Copy the latest snapshot directory contents for each keyspace to the keyspace’s data directory


cp -p /var/lib/cassandra/data/keyspace1/snapshots/56046198758643-snapshotkeyspace1/* /var/lib/cassandra/data/keyspace1

step 5:

Copy any incremental backups taken for each keyspace into the keyspace’s data directory

step 6:

Repeat steps 3-5 for each keyspace

step 7:

Restart the node

big data training chennai, hadoop training chennai.
div class=”panel-group” >

•Yes. First, data durability is fully supported in Cassandra so that any data written to a database cluster is first written to a commit log in the same fashion as nearly every popular RDBMS does.

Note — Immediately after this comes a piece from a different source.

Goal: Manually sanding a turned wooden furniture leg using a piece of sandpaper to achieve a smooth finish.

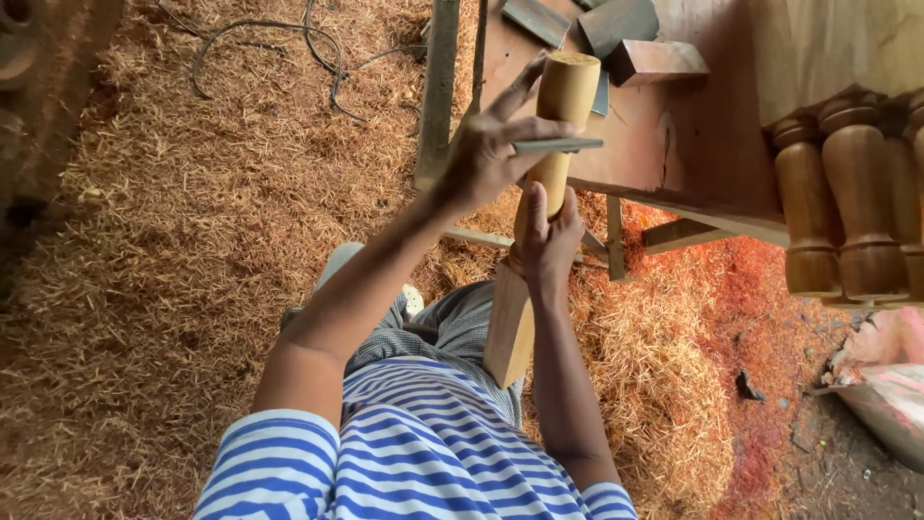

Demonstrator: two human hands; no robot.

•Second, Cassandra offers tunable data consistency so that a developer or administrator can choose how strong they wish consistency across nodes to be. The strongest form of consistency is to mandate that any data modifications be made to all nodes, with any unsuccessful attempt on a node resulting in a failed data operation. Cassandra provides consistency in the CAP sense in that all readers will see the same values.

•Other forms of tunable consistency involve having a quorum of nodes written to or just one node for the loosest form of consistency. Cassandra is very flexible and allows data consistency to be chosen on a per operation basis if needed so that very strong consistency can be used when desired, or very loose consistency can be utilized when the use case permits.